Asia’s worst-performing currency faces rocky start to 2026


The Indian rupee moved in a narrow band on Monday as stable interbank bids on the dollar dampened positive signals related to improving risk appetite globally.

Wong Yu Liang | Instant | Getty Images

The lack of progress in the US-India trade deal, compounded by persistent outflows of foreign funds, has weighed on the situation. rupee this year, making it the worst performing currency in Asia.

The world’s fifth-largest economy could see its currency fall to 92 against the dollar by the end of March, Nomura and S&P Global Market Intelligence forecast, with any strengthening largely dependent on a trade deal with the United States. The rupee was last trading at 89.6 against the dollar.

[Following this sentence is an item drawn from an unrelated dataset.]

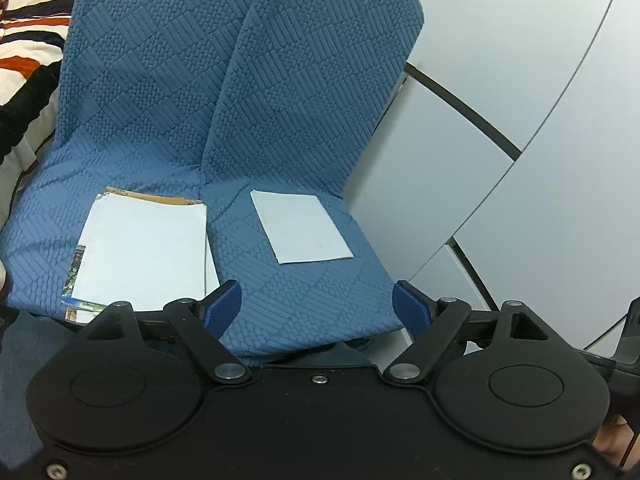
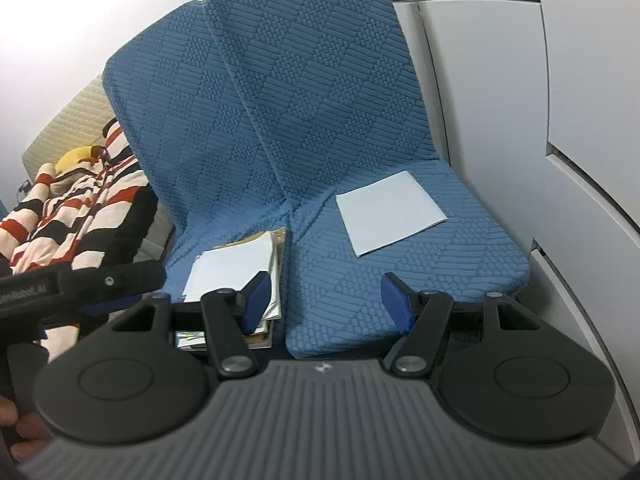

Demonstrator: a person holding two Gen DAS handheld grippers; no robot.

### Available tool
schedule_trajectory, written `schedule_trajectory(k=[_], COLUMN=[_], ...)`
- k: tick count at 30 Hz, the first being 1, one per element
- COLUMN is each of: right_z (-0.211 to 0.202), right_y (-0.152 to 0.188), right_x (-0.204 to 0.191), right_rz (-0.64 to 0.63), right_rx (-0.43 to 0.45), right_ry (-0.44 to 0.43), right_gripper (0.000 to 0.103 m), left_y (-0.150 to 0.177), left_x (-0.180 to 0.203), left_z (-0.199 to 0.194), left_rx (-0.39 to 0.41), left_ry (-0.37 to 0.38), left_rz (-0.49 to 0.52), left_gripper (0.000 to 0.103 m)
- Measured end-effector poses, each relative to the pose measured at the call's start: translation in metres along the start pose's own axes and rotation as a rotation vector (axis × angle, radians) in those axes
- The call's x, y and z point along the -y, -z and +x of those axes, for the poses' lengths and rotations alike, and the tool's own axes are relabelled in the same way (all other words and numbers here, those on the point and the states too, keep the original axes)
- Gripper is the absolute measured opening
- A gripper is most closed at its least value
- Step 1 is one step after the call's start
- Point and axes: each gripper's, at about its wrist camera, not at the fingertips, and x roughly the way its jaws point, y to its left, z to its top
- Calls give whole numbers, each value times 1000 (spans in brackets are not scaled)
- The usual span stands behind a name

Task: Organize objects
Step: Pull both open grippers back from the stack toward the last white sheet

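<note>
**Two blue seats, a paper stack and a lone sheet**

Pale grey wall panels point(image 1: 500, 80) with dark seams stand behind two blue quilted floor seats point(image 1: 280, 120) set side by side, backs upright and touching along their inner edges. At 9 o'clock of the seats lies a red, black and cream striped blanket point(image 2: 80, 208), with a yellow soft object point(image 2: 78, 156) showing just above it in the right wrist view.

On the cushion of the left-hand seat rests a stack of papers and booklets point(image 1: 144, 248), a white sheet on top, a brown edge showing at its 12 o'clock side and colour-printed covers poking out at 7 o'clock. The stack reaches the seam between the two cushions. On the right-hand cushion, at 3 o'clock of the stack and well apart from it, a single pale sheet of paper point(image 1: 302, 226) lies flat and slightly turned.

The left gripper point(image 1: 318, 310) hangs over the front edge of the right-hand cushion, its blue fingers point(image 1: 224, 304) spread wide with nothing between them; the sheet sits at 12 o'clock of it. The right gripper point(image 2: 324, 300) likewise has wide, empty fingers point(image 2: 256, 300), its left one overlapping the stack in view, and the sheet at 1 o'clock.
</note>
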Motion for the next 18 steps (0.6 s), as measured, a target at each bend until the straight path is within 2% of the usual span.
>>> schedule_trajectory(k=[2,4,5,6,18], right_z=[1,2,3,2,16], right_y=[0,0,0,0,-5], right_x=[4,8,10,13,51], right_rz=[6,4,5,10,62], right_rx=[-5,-11,-11,-6,-25], right_ry=[1,9,11,11,56], right_gripper=[64,66,80,88,86], left_y=[0,1,1,1,-2], left_x=[4,8,10,12,32], left_z=[2,6,7,9,56], left_rx=[-4,-4,-2,-1,-34], left_ry=[-3,-7,-5,-2,11], left_rz=[10,18,20,22,46], left_gripper=[85,93,97,98,101])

“We believe the rupee is currently undervalued, with a correction expected once the US-India trade deal becomes clearer,” said Hanna Luchnikava-Schorsch, head of Asia-Pacific economics at S&P Global Market Intelligence.

The S&P Global unit expects a trade deal within the next six months.

India is one of the the highest Countries around the world have imposed tariffs of 50% – levies that dwarf even those imposed on China – as trade negotiations between New Delhi and Washington continue to drag on.

After high tariffs took effect in August, Indian exports to the United States fell by almost 12% in September and 8.5% in October, before rebounding sharply in November, up 22.6%.

The main economic risk is that India loses momentum in the supply chain transition from companies that primarily supply the U.S. market, due to persistently high tariffs, said Sonal Varma, Nomura’s chief economist for India and Asia ex-Japan.

“Prolonged uncertainty has led to outflows from foreign portfolios, and a weaker rupee may affect import costs and inflation,” she added.

A weak rupee could, however, make exports more competitive, with weak price growth in the country also allowing it to absorb the impact of imported inflation due to currency depreciation.

How the falling Indian rupee is helping policymakers

Earlier this month, the Indian currency crossed the 90 mark against the greenback, an important psychological trigger, after starting the year at 85.64 per dollar. It took less than 15 trading sessions for the currency to cross the 91 rupees mark to reach the dollar.

Bearish foreign investors

Global investors have been bearish on India for most of this year, with net outflows of more than $10 billion across all investment categories so far this year, according to data from securities depository NSDL.

The main reason for the rupee’s decline is not India’s current account deficit, as it is expected to be at a manageable level of 1% to 1.5%, Somnath Mukherjee, CIO and senior managing partner at ASK Private Wealth, told CNBC’s “Inside India.”

He added that the rupee would remain under pressure until outflows by foreign portfolio investors reverse.

Capital outflows have been particularly strong in Indian stocks, with foreign portfolio investors net sellers since the start of the year, withdrawing almost $18 billion as of December 19.

“Rupee depreciation is a double-edged sword for FIIs,” Luchnikava-Schorsch said.

While this may be “a good entry point for Indian stocks”, investors will assess the negative impact of “prolonged rupee weakness and trade policy uncertainty”, on public finances and overall growth prospects, it said.

The Indian central bank, which at its monetary policy meeting earlier this month had reaffirmed its policy of letting market forces determine the exchange rate, would have intervened “aggressively” on Wednesday to slow the fall of the currency.